#### Exercise
Identify and pull out each line of the entries in which "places" occurs.
Supplied material Start Marker
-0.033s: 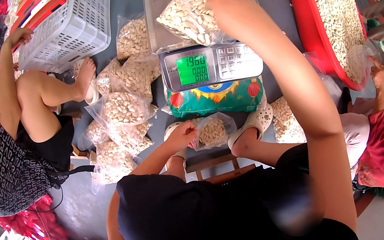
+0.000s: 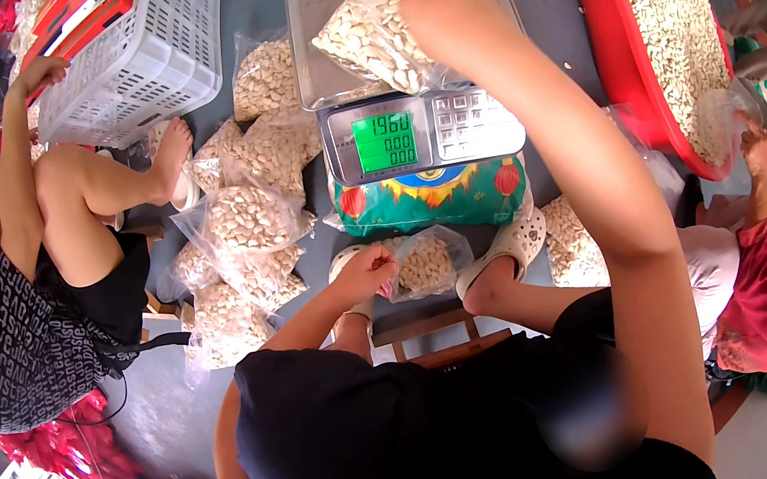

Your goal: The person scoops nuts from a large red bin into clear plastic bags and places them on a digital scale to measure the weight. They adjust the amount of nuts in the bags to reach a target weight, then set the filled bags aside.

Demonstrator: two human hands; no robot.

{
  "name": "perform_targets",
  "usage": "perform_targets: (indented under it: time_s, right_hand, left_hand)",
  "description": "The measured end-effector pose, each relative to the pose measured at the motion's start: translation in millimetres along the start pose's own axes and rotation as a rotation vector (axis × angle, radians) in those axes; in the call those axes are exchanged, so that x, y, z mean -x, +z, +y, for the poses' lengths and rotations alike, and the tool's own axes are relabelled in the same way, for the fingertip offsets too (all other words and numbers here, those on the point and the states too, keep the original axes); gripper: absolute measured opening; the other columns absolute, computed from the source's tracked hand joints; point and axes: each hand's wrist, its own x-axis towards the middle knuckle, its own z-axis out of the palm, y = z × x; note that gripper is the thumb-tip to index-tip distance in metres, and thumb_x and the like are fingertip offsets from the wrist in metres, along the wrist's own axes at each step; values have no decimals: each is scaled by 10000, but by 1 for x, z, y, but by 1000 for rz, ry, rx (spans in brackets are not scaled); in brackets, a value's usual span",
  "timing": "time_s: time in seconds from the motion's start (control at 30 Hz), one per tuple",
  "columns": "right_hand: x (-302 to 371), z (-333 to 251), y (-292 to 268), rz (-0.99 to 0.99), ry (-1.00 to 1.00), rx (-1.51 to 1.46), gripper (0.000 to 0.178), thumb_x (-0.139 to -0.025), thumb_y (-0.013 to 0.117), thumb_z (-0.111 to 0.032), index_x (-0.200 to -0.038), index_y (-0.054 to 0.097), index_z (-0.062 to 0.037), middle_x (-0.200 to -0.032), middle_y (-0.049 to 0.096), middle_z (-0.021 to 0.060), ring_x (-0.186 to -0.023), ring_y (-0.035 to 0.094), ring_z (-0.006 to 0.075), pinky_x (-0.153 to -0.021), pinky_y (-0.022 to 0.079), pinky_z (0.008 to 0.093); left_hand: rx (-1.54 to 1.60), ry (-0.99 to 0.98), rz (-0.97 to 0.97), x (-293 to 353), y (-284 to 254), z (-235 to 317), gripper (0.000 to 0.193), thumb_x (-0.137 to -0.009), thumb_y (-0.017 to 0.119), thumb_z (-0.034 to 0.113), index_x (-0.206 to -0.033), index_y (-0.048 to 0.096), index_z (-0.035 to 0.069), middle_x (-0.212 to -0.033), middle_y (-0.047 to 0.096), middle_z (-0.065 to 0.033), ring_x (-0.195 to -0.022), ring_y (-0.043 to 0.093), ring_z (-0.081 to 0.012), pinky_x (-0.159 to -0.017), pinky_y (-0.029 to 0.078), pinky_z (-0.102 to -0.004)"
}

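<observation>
The right hand (image 2: 442, 11) is reaching forward over the digital scale (image 2: 424, 131) and is resting on a clear plastic bag of pale nuts (image 2: 367, 34); whether its fingers are closed on the bag cannot be told from this view. The bag is lying on the scale's steel weighing tray (image 2: 309, 8). The green display (image 2: 384, 141) is glowing. The left hand (image 2: 366, 271) is curling shut on the edge of a smaller nut bag (image 2: 426, 263), which is lying on the floor between the person's feet, just below the scale. More filled bags (image 2: 249, 221) are lying to the left. A red tub of loose nuts (image 2: 671, 19) is standing at the right.
</observation>
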Motion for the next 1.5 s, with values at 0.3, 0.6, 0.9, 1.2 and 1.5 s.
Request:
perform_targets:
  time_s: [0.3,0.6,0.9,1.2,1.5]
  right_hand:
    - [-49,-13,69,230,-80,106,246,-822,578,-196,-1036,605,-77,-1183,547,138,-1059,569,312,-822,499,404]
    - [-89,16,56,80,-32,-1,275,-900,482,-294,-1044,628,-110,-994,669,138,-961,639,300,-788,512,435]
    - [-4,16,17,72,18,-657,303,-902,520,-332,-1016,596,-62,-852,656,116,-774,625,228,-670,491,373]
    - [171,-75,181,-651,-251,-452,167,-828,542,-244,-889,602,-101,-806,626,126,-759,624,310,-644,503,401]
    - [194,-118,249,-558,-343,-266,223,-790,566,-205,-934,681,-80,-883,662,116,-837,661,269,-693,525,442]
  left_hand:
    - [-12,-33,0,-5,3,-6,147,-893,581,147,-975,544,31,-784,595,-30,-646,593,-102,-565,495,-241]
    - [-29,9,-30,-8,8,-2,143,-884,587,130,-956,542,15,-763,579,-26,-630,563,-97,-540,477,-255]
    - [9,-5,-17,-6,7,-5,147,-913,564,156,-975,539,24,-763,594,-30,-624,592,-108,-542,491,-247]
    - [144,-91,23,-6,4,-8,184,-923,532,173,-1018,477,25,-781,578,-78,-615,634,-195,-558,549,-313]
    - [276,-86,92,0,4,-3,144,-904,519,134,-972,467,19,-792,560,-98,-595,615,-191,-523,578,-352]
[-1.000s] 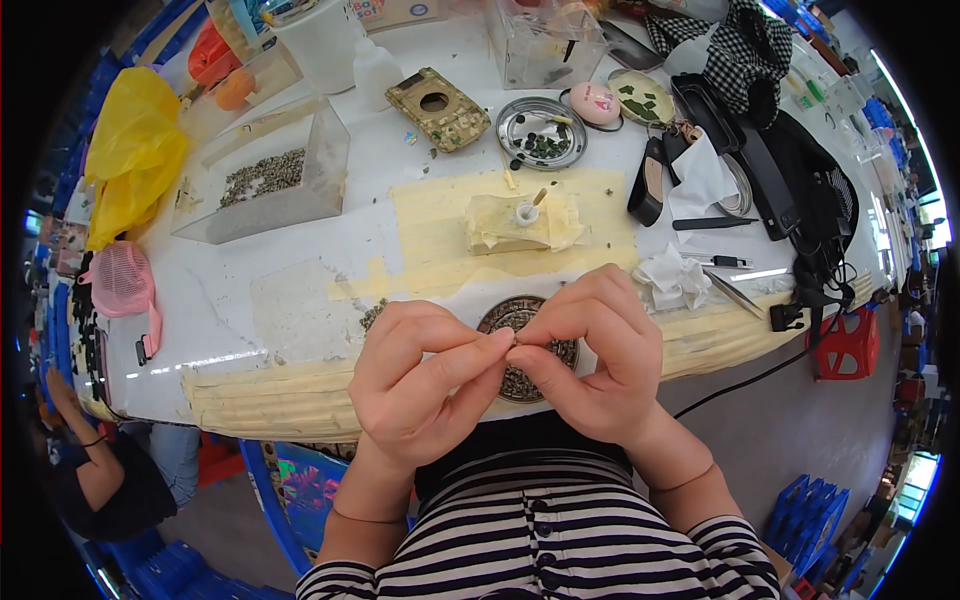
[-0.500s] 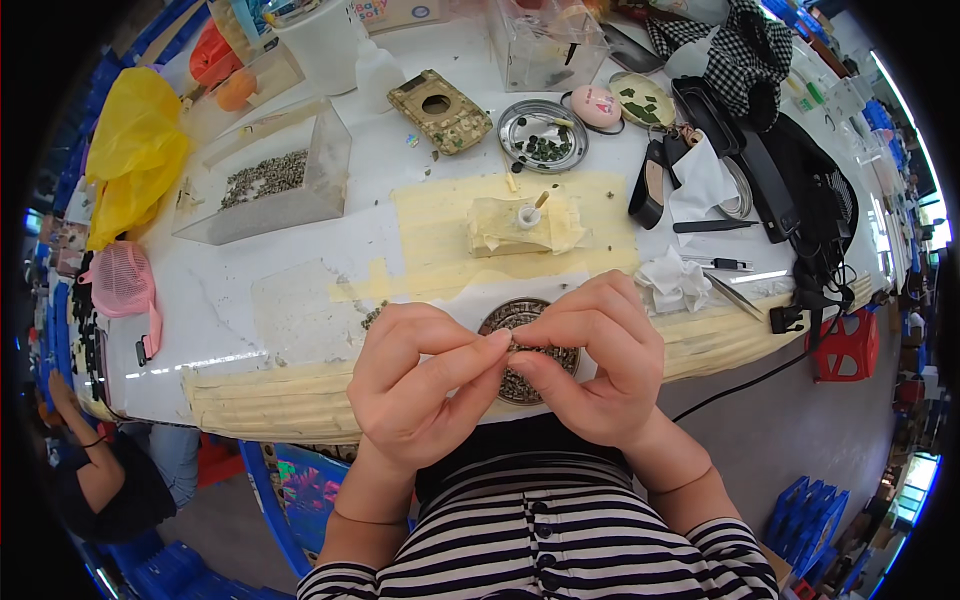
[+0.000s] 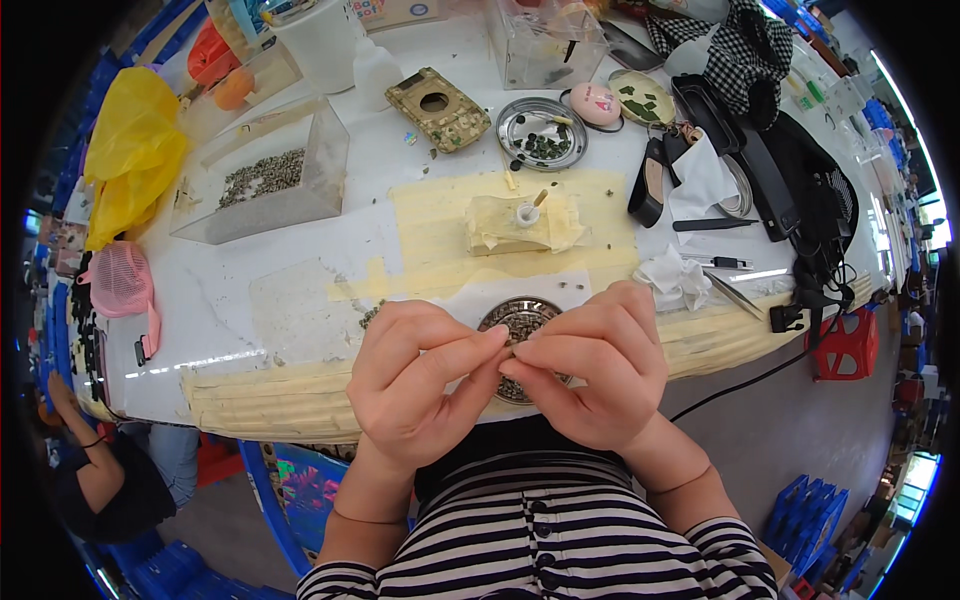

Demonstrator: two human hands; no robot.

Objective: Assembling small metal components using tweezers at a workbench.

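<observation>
Tiny piece (image 3: 511,351), mostly hidden, pinched between left hand (image 3: 412,385) and right hand (image 3: 600,372), tips nearly meeting above round dish (image 3: 526,299) of small parts (image 3: 524,321).

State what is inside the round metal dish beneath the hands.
Many small grey-brown pieces lie in the round metal dish. The left hand and right hand cover parts; contents there cannot be seen.

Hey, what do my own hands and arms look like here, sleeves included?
Your left hand and right hand are bare, with no gloves showing. Your sleeves have dark and white stripes and leave the forearms uncovered. A thin dark line crosses each forearm; I can't tell whether it's a band or crease.
</observation>
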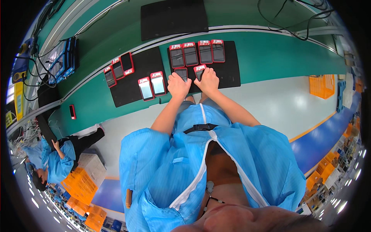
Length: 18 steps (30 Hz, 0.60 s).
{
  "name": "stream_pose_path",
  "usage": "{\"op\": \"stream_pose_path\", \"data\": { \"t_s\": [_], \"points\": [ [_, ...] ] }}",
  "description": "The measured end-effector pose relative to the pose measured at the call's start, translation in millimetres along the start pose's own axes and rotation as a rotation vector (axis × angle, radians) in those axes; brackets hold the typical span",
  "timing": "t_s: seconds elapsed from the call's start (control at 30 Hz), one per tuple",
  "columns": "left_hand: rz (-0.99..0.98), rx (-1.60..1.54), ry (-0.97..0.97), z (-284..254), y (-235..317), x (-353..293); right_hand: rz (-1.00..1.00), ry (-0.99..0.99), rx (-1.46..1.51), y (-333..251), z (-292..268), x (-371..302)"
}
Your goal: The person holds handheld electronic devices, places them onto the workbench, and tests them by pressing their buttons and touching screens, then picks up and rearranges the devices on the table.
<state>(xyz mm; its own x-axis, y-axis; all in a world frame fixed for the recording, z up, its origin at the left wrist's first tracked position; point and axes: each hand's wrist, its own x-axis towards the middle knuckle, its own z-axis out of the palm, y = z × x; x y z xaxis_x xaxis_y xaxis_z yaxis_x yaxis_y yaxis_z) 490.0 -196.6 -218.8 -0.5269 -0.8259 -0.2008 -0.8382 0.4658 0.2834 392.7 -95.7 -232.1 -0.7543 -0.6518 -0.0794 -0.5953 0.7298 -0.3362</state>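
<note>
My left hand (178, 86) is closed round the lower part of a red-edged handheld device (181, 72) with a dark screen. Beside it, my right hand (209, 82) grips a second red-edged device (199, 70), which has a white label at its top. Both devices are over the near part of a black mat (231, 73). Just beyond them lie several similar devices in a row, among them one dark-screened device (190, 55). To the left, two devices with bright screens, one of them a lit device (157, 83), lie side by side on another black mat (123, 96).
Three dark-screened devices, including a tilted device (127, 63), lie at the left mat's far edge. Another device (72, 112) is farther left on the green table (266, 58). A co-worker (58, 154) sits at left near orange crates (81, 183). Black cables (309, 23) hang at far right.
</note>
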Motion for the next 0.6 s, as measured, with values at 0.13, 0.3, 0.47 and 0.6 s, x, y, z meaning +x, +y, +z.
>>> {"op": "stream_pose_path", "data": {
  "t_s": [0.13,0.3,0.47,0.6],
  "points": [
    [0.01,0.01,-0.015,-2.3,-1.9,2.3,0.028,0.013,0.001,-10.5,4.5,-3.5],
    [0.012,0.049,-0.095,-9.6,-5.0,6.8,-0.042,0.012,-0.017,-12.7,5.6,-1.0],
    [0.0,0.027,-0.131,-11.8,-0.2,6.3,-0.035,0.026,-0.011,-8.4,8.1,-1.8],
    [-0.034,0.033,-0.16,-14.4,2.5,8.9,-0.04,0.029,-0.013,-9.2,9.6,-1.6]
  ]
}}
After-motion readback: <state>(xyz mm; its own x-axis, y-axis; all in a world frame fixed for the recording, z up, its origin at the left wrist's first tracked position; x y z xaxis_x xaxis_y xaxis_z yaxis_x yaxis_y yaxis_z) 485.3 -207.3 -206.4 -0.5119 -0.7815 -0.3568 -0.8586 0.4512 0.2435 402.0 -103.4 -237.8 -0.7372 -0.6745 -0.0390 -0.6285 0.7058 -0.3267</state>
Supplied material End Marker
#### Exercise solution
Your goal: The person scoops nuts from a large red bin into clear plastic bags and places them on a digital scale to measure the weight. They adjust the amount of nuts in the bags to reach a target weight, then set the filled bags aside.
Your goal: The person holds handheld electronic devices, places them onto the workbench, and tests them by pressing their buttons and touching screens, then picks up and rearranges the devices on the table.

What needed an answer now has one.